(Data extracted from a collection)

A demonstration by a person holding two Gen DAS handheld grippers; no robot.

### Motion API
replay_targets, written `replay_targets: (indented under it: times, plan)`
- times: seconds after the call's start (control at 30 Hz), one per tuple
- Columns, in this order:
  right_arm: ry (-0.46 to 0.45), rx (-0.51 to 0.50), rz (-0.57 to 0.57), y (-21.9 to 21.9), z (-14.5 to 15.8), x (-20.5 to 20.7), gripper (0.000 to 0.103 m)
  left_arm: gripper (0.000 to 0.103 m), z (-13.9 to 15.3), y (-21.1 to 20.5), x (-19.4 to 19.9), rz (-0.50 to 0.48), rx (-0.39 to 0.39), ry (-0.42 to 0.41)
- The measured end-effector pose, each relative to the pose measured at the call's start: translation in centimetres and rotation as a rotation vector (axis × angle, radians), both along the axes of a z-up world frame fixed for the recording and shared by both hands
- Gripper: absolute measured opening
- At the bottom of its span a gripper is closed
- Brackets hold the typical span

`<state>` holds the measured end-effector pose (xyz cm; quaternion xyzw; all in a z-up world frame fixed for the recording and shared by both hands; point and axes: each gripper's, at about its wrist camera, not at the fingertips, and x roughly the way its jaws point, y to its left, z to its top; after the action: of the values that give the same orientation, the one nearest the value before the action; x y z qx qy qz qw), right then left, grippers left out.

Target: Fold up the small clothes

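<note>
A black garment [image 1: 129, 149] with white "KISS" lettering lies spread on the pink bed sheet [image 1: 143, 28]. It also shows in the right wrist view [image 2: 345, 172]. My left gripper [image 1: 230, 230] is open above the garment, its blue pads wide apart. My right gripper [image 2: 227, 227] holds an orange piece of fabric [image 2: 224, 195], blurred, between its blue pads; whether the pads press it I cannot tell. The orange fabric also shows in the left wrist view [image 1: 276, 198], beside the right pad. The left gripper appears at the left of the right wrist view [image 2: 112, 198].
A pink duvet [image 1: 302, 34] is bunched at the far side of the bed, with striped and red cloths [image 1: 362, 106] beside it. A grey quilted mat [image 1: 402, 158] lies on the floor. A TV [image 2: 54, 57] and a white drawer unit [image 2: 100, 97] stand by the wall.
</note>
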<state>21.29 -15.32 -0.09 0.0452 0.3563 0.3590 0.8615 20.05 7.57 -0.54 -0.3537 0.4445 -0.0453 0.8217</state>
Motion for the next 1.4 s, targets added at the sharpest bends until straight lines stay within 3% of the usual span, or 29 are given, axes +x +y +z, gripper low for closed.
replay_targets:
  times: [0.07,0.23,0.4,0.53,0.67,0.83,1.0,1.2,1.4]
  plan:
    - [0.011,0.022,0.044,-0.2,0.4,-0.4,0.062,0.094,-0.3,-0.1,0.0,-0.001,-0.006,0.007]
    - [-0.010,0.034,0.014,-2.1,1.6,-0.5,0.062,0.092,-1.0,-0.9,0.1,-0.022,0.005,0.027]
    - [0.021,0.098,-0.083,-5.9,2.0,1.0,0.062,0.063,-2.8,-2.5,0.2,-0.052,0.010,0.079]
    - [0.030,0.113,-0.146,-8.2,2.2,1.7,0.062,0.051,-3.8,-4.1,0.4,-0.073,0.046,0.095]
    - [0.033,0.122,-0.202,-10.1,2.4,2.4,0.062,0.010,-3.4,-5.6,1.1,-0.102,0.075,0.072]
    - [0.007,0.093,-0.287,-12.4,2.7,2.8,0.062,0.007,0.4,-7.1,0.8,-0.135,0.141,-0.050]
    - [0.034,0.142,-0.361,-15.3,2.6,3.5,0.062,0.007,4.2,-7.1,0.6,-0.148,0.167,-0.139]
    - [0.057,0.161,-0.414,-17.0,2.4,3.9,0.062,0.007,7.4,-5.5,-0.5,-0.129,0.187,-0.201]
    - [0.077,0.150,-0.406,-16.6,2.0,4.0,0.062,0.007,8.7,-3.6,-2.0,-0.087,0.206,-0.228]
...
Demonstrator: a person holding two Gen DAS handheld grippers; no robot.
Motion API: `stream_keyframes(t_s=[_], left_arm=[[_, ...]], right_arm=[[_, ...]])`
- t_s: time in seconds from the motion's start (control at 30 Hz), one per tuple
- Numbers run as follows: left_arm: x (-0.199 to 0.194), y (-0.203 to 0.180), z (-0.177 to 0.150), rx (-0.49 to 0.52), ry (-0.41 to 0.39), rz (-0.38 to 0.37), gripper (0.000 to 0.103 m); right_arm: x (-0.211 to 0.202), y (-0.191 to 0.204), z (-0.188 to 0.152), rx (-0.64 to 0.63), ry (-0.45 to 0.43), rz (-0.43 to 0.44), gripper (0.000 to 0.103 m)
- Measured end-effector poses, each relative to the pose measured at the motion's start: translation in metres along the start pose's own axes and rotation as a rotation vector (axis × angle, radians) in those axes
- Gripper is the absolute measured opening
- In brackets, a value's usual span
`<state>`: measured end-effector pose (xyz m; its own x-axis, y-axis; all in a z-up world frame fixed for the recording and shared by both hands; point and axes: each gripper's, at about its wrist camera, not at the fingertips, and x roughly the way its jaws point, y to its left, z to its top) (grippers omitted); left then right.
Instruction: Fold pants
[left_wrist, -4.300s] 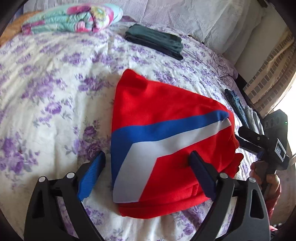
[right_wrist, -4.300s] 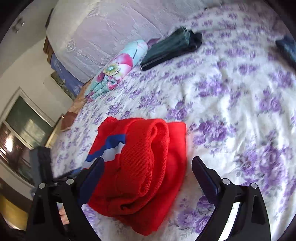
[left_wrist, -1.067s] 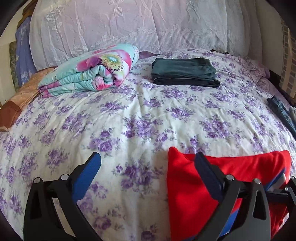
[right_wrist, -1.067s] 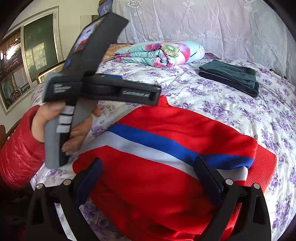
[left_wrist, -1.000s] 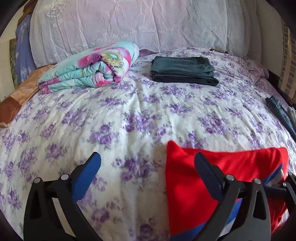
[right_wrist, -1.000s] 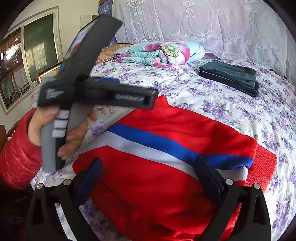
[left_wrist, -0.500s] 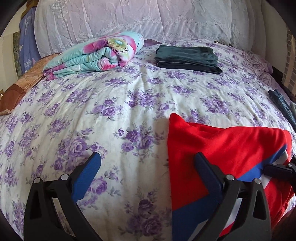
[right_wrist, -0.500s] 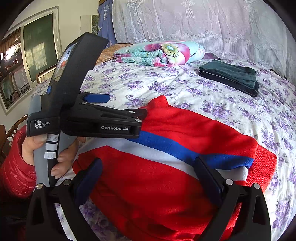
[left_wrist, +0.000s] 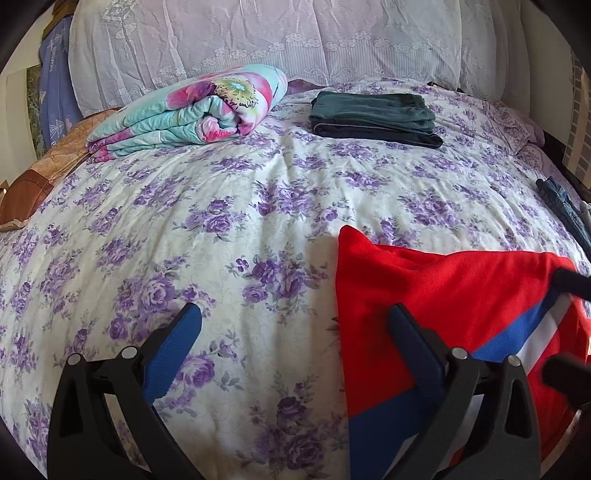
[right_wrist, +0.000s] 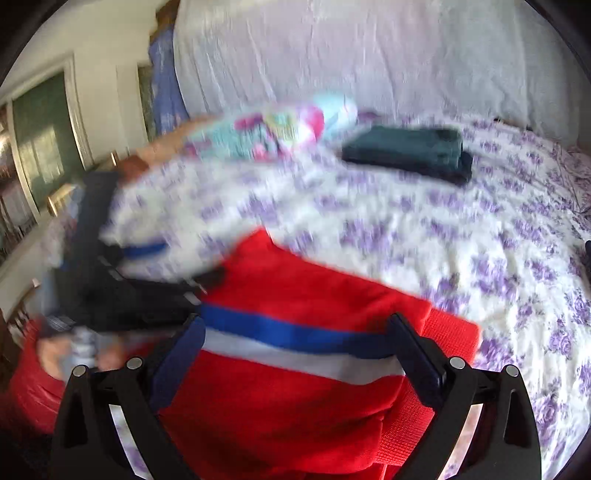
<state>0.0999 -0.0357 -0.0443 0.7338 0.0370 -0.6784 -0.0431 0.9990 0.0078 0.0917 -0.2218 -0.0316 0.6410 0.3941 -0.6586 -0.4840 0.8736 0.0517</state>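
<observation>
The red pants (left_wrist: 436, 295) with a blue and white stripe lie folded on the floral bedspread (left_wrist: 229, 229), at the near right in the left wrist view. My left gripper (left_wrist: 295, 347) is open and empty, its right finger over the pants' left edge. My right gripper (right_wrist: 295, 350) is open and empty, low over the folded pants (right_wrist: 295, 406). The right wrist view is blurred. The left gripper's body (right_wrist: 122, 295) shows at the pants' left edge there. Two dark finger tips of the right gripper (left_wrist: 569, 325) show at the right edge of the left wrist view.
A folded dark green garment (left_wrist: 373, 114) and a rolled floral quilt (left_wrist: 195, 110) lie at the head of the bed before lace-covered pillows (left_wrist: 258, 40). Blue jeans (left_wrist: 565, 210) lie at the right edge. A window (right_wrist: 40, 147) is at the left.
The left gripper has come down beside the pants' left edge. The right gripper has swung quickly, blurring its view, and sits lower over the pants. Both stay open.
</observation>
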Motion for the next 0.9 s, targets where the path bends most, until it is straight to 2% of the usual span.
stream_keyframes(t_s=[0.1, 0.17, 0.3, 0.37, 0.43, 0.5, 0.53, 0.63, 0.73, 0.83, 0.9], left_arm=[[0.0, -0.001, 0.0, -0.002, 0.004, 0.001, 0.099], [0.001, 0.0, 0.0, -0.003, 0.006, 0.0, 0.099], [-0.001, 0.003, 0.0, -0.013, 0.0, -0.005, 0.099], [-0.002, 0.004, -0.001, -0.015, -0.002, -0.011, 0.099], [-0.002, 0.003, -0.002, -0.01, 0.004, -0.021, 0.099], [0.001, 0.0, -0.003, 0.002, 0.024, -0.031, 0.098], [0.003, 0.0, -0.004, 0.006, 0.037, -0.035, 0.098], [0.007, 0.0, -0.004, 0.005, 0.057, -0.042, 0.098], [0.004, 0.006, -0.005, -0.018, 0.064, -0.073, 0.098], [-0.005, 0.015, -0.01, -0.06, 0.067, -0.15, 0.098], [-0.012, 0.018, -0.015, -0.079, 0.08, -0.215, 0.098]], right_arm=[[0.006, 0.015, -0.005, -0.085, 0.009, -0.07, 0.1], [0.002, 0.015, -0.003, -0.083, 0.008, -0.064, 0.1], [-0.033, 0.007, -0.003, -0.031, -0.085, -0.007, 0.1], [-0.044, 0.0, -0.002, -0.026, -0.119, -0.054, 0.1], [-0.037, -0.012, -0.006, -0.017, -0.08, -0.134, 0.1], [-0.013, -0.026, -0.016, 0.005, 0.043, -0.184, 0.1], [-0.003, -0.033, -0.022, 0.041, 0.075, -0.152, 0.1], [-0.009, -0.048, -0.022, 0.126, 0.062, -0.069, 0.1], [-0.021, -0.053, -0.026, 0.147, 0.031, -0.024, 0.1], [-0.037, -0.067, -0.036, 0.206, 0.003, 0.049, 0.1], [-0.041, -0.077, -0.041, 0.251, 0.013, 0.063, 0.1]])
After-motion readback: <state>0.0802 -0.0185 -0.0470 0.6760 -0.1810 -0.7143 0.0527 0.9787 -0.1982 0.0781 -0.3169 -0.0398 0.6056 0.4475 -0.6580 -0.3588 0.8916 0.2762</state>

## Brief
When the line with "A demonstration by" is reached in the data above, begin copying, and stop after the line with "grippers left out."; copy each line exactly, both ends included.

## Expected output
A demonstration by a person holding two Gen DAS handheld grippers; no robot.

### Motion API
replay_targets, written `replay_targets: (indented under it: times, plan)`
- times: seconds after the call's start (control at 30 Hz), one per tuple
- Columns, in this order:
  right_arm: ry (-0.46 to 0.45), rx (-0.51 to 0.50), rz (-0.57 to 0.57), y (-21.9 to 21.9), z (-14.5 to 15.8), x (-20.5 to 20.7), gripper (0.000 to 0.103 m)
  left_arm: gripper (0.000 to 0.103 m), z (-13.9 to 15.3), y (-21.1 to 20.5), x (-19.4 to 19.9), rz (-0.50 to 0.48), rx (-0.39 to 0.39), ry (-0.42 to 0.41)
- The measured end-effector pose, each relative to the pose measured at the call's start: translation in centimetres and rotation as a rotation vector (axis × angle, radians), both along the axes of a z-up world frame fixed for the recording and shared by both hands
- Gripper: absolute measured opening
- At the bottom of its span a gripper is closed
- Brackets hold the typical span

`<state>` holds the measured end-effector pose (xyz cm; quaternion xyzw; all in a z-up world frame fixed for the recording and shared by both hands; point and axes: each gripper's, at about its wrist camera, not at the fingertips, and x roughly the way its jaws point, y to its left, z to its top; after the action: of the values that give the same orientation, the one nearest the value before the action; x y z qx qy qz qw), right then left, grippers left out.

No more work remains on this exercise.